Lyudmyla Borysova et al. Cell Calcium. 2018 Nov.

Abstract

The role of vascular gap junctions in the conduction of intercellular Ca2+ and vasoconstriction along small resistance arteries is not entirely understood. Some depolarizing agents trigger conducted vasoconstriction while others only evoke a local depolarization. Here we use a novel technique to investigate the temporal and spatial relationship between intercellular Ca2+ signals generated by smooth muscle action potentials (APs) and vasoconstriction in mesenteric resistance arteries (MA). Pulses of exogenous KCl to depolarize the downstream end (T1) of a 3 mm long artery increased intracellular Ca2+ associated with vasoconstriction. The spatial spread and amplitude of both depended on the duration of the pulse, with only a restricted non-conducting vasoconstriction to a 1 s pulse.

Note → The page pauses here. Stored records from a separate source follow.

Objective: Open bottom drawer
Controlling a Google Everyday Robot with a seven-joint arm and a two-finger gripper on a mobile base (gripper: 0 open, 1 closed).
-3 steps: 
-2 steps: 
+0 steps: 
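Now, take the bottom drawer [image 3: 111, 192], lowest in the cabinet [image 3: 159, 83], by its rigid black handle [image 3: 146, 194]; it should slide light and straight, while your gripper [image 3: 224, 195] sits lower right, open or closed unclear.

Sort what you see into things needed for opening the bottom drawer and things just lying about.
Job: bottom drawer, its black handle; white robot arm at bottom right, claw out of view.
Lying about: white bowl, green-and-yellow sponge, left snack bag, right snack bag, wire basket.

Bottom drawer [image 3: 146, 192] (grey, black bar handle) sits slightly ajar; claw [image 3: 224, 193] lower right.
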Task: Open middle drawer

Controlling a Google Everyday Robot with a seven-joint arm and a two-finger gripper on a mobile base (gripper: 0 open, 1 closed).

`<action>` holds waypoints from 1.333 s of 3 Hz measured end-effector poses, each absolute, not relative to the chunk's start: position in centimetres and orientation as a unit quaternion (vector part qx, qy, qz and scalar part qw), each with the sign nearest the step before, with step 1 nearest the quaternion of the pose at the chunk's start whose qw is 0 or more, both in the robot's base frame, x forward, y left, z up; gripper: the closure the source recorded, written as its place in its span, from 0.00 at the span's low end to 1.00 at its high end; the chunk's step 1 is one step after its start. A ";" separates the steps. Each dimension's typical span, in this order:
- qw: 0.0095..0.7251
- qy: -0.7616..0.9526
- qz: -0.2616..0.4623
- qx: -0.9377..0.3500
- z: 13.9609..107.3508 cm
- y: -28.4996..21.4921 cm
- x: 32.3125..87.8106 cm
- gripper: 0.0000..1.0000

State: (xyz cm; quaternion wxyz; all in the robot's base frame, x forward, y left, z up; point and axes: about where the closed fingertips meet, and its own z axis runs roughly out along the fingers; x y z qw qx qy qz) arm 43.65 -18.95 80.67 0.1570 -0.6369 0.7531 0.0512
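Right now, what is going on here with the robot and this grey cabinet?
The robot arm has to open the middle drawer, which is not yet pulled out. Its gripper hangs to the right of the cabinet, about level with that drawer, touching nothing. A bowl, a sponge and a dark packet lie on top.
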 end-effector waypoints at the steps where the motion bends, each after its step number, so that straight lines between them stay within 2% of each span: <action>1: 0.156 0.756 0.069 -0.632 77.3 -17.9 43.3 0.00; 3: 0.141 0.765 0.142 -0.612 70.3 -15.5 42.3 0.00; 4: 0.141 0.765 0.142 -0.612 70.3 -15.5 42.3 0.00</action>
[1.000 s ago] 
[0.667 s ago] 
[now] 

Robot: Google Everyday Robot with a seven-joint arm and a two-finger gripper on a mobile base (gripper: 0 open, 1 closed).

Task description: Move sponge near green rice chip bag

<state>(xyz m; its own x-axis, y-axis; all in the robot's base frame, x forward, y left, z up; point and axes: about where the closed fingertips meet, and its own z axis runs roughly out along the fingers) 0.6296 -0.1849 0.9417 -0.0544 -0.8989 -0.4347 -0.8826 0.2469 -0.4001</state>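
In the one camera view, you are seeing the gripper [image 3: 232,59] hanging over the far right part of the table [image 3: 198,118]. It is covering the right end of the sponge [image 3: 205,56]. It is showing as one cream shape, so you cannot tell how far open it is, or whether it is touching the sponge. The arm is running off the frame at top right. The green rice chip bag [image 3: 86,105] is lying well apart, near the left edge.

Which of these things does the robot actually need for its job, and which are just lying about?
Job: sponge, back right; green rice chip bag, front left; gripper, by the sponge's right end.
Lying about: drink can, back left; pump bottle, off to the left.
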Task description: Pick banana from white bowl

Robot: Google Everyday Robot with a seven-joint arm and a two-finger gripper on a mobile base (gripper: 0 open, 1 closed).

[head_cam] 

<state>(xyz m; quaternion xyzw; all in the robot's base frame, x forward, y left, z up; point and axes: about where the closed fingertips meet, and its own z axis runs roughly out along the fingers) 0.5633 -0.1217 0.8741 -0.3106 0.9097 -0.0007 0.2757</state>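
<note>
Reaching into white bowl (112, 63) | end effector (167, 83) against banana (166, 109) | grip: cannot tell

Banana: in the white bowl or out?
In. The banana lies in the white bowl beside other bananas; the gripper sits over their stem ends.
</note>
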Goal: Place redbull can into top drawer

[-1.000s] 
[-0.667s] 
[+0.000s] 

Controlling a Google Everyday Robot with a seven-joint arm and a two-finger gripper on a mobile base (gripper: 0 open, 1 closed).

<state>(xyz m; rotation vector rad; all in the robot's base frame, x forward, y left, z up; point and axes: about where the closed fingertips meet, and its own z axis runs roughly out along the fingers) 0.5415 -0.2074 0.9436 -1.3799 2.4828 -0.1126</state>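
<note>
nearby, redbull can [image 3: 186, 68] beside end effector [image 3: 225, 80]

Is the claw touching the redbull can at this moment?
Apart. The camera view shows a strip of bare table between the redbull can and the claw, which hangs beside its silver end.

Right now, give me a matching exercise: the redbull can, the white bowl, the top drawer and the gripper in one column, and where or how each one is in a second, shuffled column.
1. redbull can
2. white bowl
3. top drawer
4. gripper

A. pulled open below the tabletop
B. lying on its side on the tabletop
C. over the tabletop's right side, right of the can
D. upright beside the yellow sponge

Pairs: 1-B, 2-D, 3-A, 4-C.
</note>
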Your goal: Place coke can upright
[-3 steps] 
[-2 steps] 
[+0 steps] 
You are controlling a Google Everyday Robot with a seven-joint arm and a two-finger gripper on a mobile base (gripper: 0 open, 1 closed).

While blocking smooth muscle cell (SMC) K+ channels with TEA and activating L-type voltage-gated Ca2+ channels (VGCCs) with BayK 8644 spread was dramatically facilitated, so the 1 s pulse evoked intercellular Ca2+ waves and vasoconstriction that spread along an entire artery segment 3000 μm long. Ca2+ waves spread as nifedipine-sensitive Ca2+ spikes due to SMC action potentials, and evoked vasoconstriction. Both intercellular Ca2+ and vasoconstriction spread at circa 3 mm s-1 and were independent of the endothelium. The spread but not the generation of Ca2+ spikes was reversibly blocked by the gap junction inhibitor 18β-GA. Thus, smooth muscle gap junctions enable depolarization to spread along resistance arteries, and once regenerative Ca2+-based APs occur, spread along the entire length of an artery followed by widespread vasoconstriction.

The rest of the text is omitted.